303. Assertion: A dipole placed in a uniform electric field can have zero net force but non-zero torque.
Reason: The forces on \(+q\) and \(-q\) are equal and opposite, but they may act along different lines of action.
ⓐ. Assertion is true, but Reason is false
ⓑ. Both Assertion and Reason are true, but Reason does not explain Assertion
ⓒ. Both Assertion and Reason are true, and Reason explains Assertion
ⓓ. Assertion is false, but Reason is true
Correct Answer: Both Assertion and Reason are true, and Reason explains Assertion
Explanation: The Assertion is true for a dipole in a uniform electric field when it is not aligned with the field. The force on \(+q\) is along \(\vec{E}\), while the force on \(-q\) is opposite to \(\vec{E}\). These forces have equal magnitudes, so their vector sum is zero. The Reason is true because equal and opposite forces can still create a couple if their lines of action are different. That couple produces torque and rotational motion.
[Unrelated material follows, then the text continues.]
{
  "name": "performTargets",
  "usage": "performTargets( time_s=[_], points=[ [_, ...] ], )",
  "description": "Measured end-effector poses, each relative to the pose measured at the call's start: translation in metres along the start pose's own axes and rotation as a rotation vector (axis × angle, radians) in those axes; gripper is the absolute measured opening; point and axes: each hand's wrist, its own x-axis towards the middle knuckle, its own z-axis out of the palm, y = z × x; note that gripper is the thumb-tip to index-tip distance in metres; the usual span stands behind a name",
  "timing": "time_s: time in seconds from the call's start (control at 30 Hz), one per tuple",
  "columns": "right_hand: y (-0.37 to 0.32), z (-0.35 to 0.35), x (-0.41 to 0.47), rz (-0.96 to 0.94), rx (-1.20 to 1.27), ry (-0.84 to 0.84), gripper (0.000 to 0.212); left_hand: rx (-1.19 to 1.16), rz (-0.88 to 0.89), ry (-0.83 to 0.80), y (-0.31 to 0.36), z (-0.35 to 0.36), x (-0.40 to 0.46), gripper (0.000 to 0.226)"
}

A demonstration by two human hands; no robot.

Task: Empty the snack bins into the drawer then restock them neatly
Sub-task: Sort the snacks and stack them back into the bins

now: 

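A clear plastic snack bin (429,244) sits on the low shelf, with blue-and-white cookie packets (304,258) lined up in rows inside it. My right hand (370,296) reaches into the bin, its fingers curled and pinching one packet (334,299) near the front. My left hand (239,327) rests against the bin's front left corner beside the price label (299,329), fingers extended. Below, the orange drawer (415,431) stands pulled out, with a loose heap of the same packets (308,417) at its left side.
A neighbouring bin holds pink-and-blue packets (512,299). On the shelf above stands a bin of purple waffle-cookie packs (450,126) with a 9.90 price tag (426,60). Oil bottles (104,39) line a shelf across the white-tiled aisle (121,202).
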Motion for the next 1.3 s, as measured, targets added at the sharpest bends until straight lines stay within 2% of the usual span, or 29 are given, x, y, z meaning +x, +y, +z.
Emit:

When the dipole is exactly parallel or anti-parallel to the field, the torque also becomes zero.
304. A graph of torque magnitude \(\tau\) versus angle \(\theta\) for a dipole in a fixed uniform electric field is described as starting from zero at \(0^\circ\), reaching a maximum at \(90^\circ\), and returning to zero at \(180^\circ\). This graph matches
ⓐ. \(\tau=pE\theta^2\)
ⓑ. \(\tau=pE\cos\theta\)
ⓒ. \(\tau=\frac{pE}{\sin\theta}\)
ⓓ. \(\tau=pE\sin\theta\)
Correct Answer: \(\tau=pE\sin\theta\)
Explanation: The torque magnitude on a dipole in a uniform electric field is \(\tau=pE\sin\theta\). At \(\theta=0^\circ\), \(\sin0^\circ=0\), so the torque is zero. At \(\theta=90^\circ\), \(\sin90^\circ=1\), so the torque is maximum. At \(\theta=180^\circ\), \(\sin180^\circ=0\), so the torque returns to zero. A cosine relation would be maximum at \(0^\circ\), which does not match the described graph. The sine shape represents the turning effect of the component of the field perpendicular to \(\vec{p}\).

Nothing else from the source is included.